I am a little confused about what you are trying to say. Free play in the pedal indicates that the throwout bearing is not contacting the fingers on pressure plate. I think what you are trying to say is you can't adjust the linkage to get any free play.

Dave, I said the wrong thing. I have too much free play. If I adjust it so there is a slight gap between the throw-out bearing and the pressure plate fingers, the clutch pedal releases within an inch of the floor. If I adjust it so there is an inch or two freeplay at the top of the pedal, the throw-out bearing rides on the pressure plate fingers.

The bracket on the bell housing only goes on one way.

The bracket can go two ways, slot up or slot down. I know it can't be reversed so that the ball is towards the bellhousing. LOL

The picture you posted
The picture is from 67valiant100's post. It is not what my pivot and bracket looks like, just an example.

is how it bolts to the bell housing. If you had the slot up the ball stud would be pointing towards the bell housing, pretty obvious that won't work. Or it would flipped over so the ball stud is behind the mounting bolts. From you tape measure in the picture it would be out of position by 4", that wouldn't work either and would be quite obvious.
Ya, I know. It can go one of two ways though.

If your z-bar is not sitting level and square to the centerline of the engine you could have the wrong bracket.
The bracket is the stock one and worked perfectly with the old clutch. I will turn the bracket upside down and see if it helps. I questioned myself when I put it back together as to which way it went.


There are three different brackets for small block a-body applications; 64-66, 68-71 and 72 up. If you look at this link from the Brewers web site you can see what they look like http://www.brewersperformance.com/products.asp?id=109.

When I swapped in the v8 into my car I wound up with a 68-71 bracket but had a 72+ bell housing and the z-bar sat at an angle up from the frame to the engine with the engine end of the z-bar about an inch further back than the frame end. It worked and could be adjusted but would bind up occasionally under hard acceleration. Got the right bracket and all was well.
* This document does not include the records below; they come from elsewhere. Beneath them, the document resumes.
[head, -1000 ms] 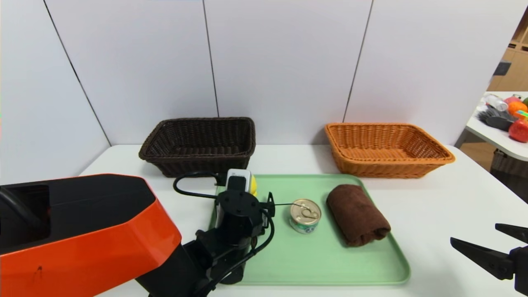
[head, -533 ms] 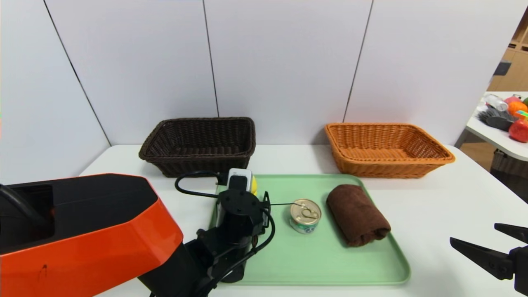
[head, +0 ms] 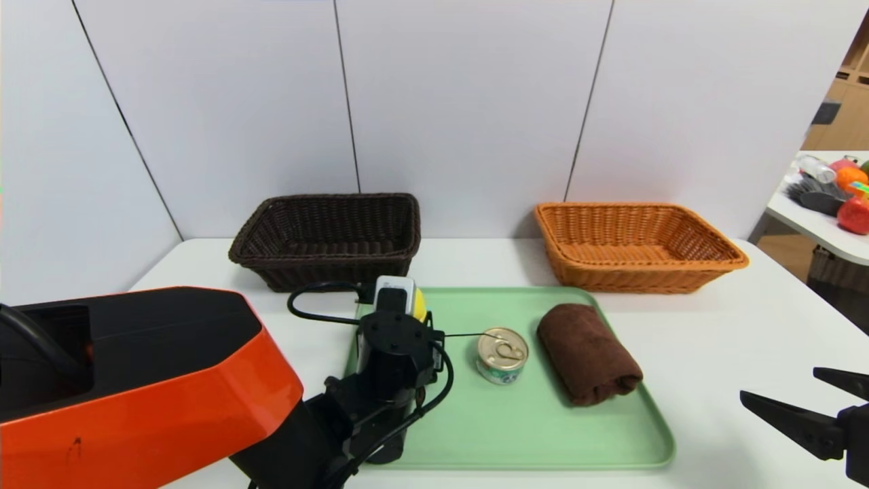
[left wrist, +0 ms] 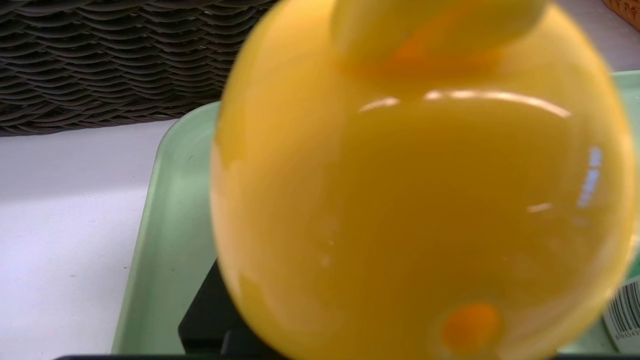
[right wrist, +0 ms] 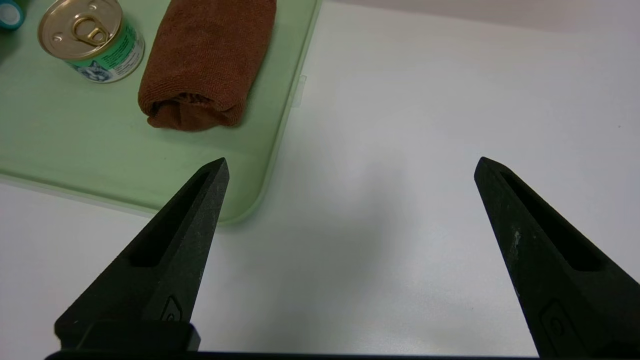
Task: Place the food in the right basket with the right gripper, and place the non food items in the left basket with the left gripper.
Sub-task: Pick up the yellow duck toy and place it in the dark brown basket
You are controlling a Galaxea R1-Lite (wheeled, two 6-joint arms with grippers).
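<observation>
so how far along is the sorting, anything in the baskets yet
Nothing is sorted yet: the dark basket and the orange basket both look empty. In hand: the left gripper is at the yellow duck toy on the green tray; whether it grips it can't be seen. Left: duck and brown towel to the dark basket, can to the orange one. The right gripper hangs open beside the tray.

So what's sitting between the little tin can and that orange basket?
In the head view, the rolled brown towel lies on the green tray between the tin can and the orange basket.
</observation>
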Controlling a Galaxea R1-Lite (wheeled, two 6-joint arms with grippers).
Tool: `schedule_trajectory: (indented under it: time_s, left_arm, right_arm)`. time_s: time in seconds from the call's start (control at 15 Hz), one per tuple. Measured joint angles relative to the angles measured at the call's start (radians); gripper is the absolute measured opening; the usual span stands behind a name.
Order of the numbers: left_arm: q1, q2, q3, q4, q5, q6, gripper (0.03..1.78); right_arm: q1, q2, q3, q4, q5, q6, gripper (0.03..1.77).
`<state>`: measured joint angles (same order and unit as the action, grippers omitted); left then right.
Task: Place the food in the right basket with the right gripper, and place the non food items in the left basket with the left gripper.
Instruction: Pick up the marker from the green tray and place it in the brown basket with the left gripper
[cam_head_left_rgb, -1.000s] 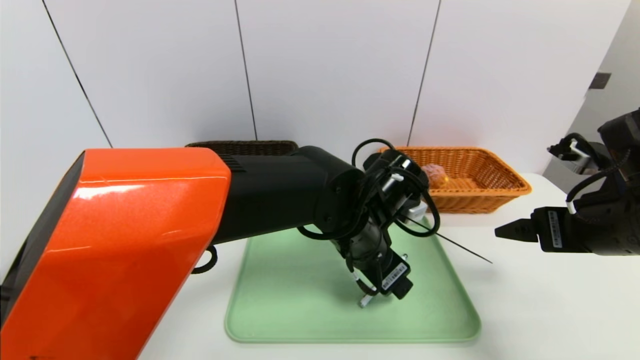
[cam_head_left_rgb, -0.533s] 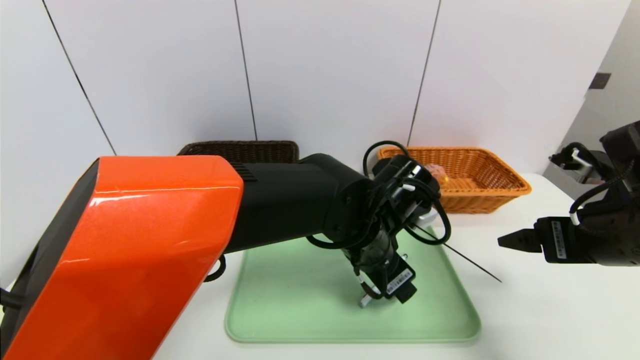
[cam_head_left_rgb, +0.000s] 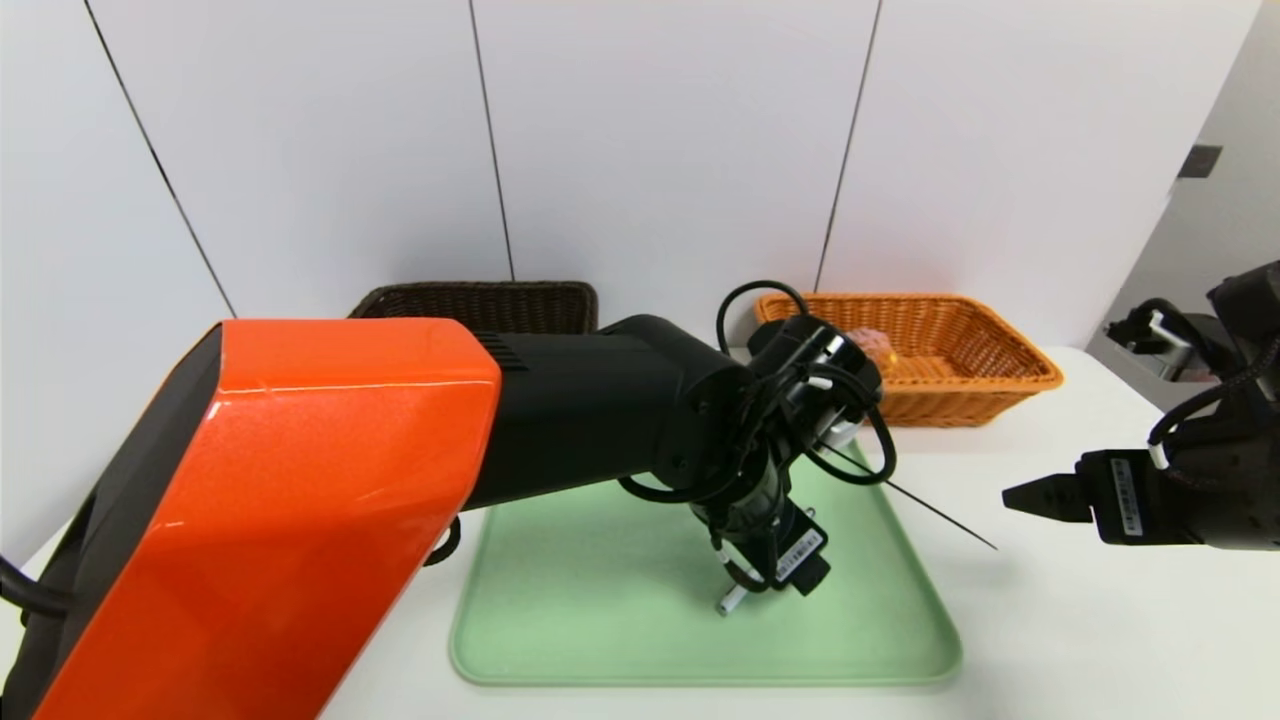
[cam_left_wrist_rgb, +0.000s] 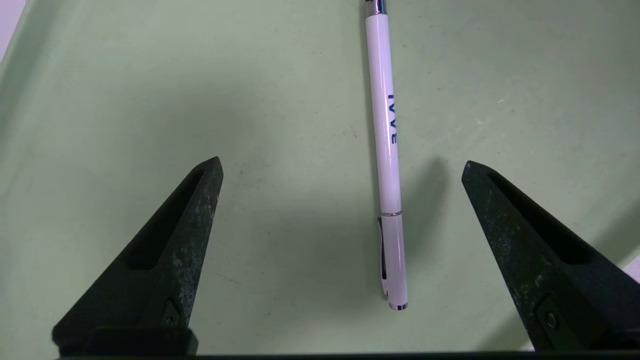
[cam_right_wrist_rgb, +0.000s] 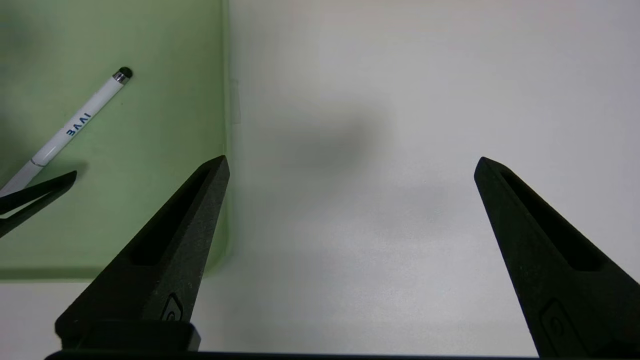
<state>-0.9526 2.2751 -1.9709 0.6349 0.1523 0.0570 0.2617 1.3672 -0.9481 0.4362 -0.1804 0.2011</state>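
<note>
A white pen (cam_left_wrist_rgb: 387, 150) with blue lettering lies flat on the green tray (cam_head_left_rgb: 560, 600); only its tip (cam_head_left_rgb: 728, 603) shows in the head view. My left gripper (cam_left_wrist_rgb: 342, 162) hovers open just above the tray, and the pen lies between its fingers, nearer one of them, touching neither. My right gripper (cam_right_wrist_rgb: 352, 160) is open and empty over the white table just right of the tray, shown in the head view (cam_head_left_rgb: 1030, 495). The pen (cam_right_wrist_rgb: 75, 127) also appears in the right wrist view.
The dark brown left basket (cam_head_left_rgb: 480, 300) stands behind the tray, partly hidden by my left arm. The orange right basket (cam_head_left_rgb: 960, 400) at the back right holds a pinkish-orange food item (cam_head_left_rgb: 872, 348). A thin black wire (cam_head_left_rgb: 920, 505) sticks out from my left wrist.
My left arm shifted slightly right over the tray, staying above the pen. My right gripper drifted a little lower and to the right.
</note>
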Motion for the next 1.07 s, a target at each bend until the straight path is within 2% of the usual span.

Another thing to look at is the actual throwout bearing correct. Compare the new one to your old one the distance from the bearing surface that contacts the fingers to the surface the fork presses against should be the same. The actual bearing is pressed onto the cast piece the fork clips on and this could have been machined in correctly or not assembled correctly.
That is a possibility. The clutch kit I got was supposed to be for my application but that clutch never came on a 66 Dart. It is probably for a truck or Taxi. (10" clutch that fits on a 9 1/2" flywheel.) My application may take a different length throwout bearing.



If you get the z-bar position sorted out, the bearing is correct and you still can't adjust to get any free play then the new pressure plate may not have been set up correctly. I am assuming you have a stock type three finger Long style pressure plate. The position of the fingers can be adjusted by the large nuts on the pressure plate that are in line with the fingers. Adjust the clutch as best you can and have some one hold the pedal on the floor. The gap between the disk and the flywheel should be approx 0.050" if it is significantly bigger that would be an indication the fingers are too high and you need to adjust those nuts to lower them. This should give some more room to adjust the throwout bearing.

Good Luck!
In conclusion, I changed the clutch and throwout bearing but nothing else has changed. Either the pivot bracket is installed wrong, the pressure plate fingers are a different measurement from the flywheel surface, or the throwout bearing is a different length. I will try the bracket first.